Gunmen killed a deputy foreign minister yesterday on his way to work as insurgents stepped up attacks in advance of the handover of power June 30. A radical cleric whose uprising killed hundreds pledged to support the new government if it works to end the US military presence.
Bassam Salih Kubba, Iraq's most senior career diplomat, was mortally wounded in Baghdad's Azimiyah district, Foreign Ministry spokesman Thamir al-Adhami said. The attack took place in a Sunni Muslim neighborhood where support for Saddam Hussein was strong.
PHOTO: AFP
The attack was the second assassination of a senior Iraqi figure in the past month. The head of the now-disbanded Iraqi Governing Council, Izzadine Saleem, was killed in a suicide car-bombing May 17 at an entrance to the heavily guarded Green Zone headquarters of the US-run occupation authority.

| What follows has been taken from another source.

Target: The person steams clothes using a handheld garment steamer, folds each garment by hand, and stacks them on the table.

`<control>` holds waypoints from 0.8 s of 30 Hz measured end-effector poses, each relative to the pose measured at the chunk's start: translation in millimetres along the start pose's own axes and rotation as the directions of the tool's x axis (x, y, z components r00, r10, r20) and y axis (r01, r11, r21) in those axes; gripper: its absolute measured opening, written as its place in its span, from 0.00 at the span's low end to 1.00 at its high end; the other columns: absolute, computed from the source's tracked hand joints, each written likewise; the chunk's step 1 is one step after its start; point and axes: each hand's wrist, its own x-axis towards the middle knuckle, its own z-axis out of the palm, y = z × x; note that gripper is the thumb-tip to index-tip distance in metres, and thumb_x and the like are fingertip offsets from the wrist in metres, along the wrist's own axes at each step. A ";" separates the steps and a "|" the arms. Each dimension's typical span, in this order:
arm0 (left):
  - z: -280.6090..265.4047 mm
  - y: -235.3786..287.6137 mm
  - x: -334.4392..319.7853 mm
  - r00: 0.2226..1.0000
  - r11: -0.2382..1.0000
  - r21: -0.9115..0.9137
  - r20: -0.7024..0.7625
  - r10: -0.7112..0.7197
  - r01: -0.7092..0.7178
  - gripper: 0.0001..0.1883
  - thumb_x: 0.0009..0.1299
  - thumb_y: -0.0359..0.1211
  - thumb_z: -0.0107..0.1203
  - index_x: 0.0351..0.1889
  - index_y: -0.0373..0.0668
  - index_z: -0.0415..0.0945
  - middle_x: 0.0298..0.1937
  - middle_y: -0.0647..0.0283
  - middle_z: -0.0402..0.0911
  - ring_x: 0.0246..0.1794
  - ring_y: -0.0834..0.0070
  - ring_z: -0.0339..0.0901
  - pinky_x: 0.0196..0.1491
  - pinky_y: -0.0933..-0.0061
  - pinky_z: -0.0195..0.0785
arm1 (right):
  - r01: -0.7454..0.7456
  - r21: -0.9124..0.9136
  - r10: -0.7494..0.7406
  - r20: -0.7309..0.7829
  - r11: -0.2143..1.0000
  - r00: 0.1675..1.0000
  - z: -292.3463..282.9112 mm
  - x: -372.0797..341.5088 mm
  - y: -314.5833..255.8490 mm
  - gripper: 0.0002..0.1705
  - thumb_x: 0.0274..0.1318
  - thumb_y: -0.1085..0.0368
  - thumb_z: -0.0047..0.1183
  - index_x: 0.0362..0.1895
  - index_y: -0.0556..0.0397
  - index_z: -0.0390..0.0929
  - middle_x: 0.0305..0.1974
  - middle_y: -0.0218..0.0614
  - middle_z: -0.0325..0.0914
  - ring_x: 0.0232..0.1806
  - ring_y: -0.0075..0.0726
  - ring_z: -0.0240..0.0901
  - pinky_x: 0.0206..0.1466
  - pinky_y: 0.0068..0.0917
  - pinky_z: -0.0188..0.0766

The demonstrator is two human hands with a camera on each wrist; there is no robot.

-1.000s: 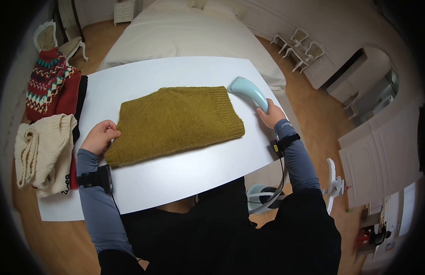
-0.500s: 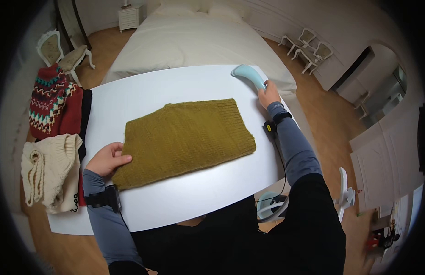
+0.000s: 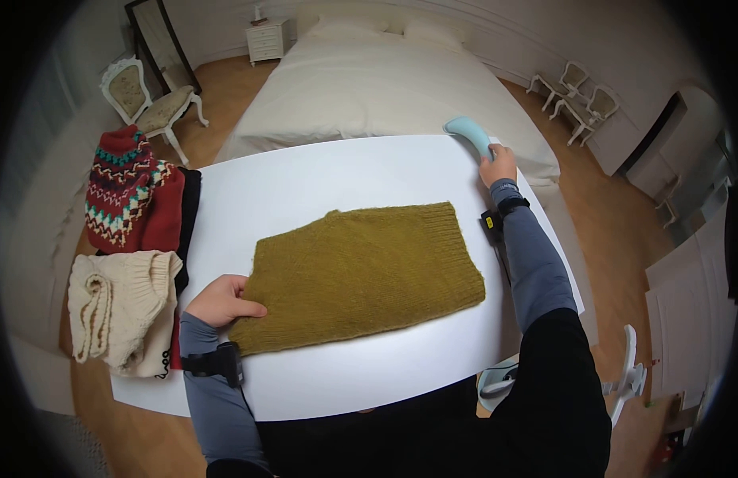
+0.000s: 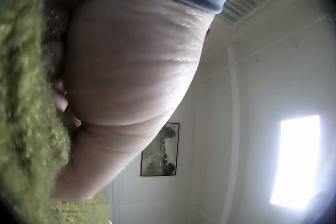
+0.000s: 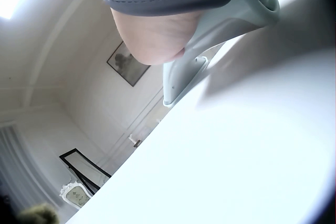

Another Governing Council member, Salama al-Khafaji, escaped injury in a May 27 ambush south of Baghdad but her son and chief bodyguard were killed. Council member Aquila al-Hashemi, also a career diplomat, was assassinated last September.
US officials had feared a major upsurge of violence in the run-up to the power transfer and although those predictions have so far not panned out, attacks on infrastructure and security installations suggest a campaign to undermine public confidence in the new Iraqi leadership.
On Friday, gunmen blew up a police station in Yusufiyah, 20km south of Baghdad, after driving off outgunned policemen in a hail of small arms and rocket-propelled grenade fire. It was the fourth such attack on a police station in the past week.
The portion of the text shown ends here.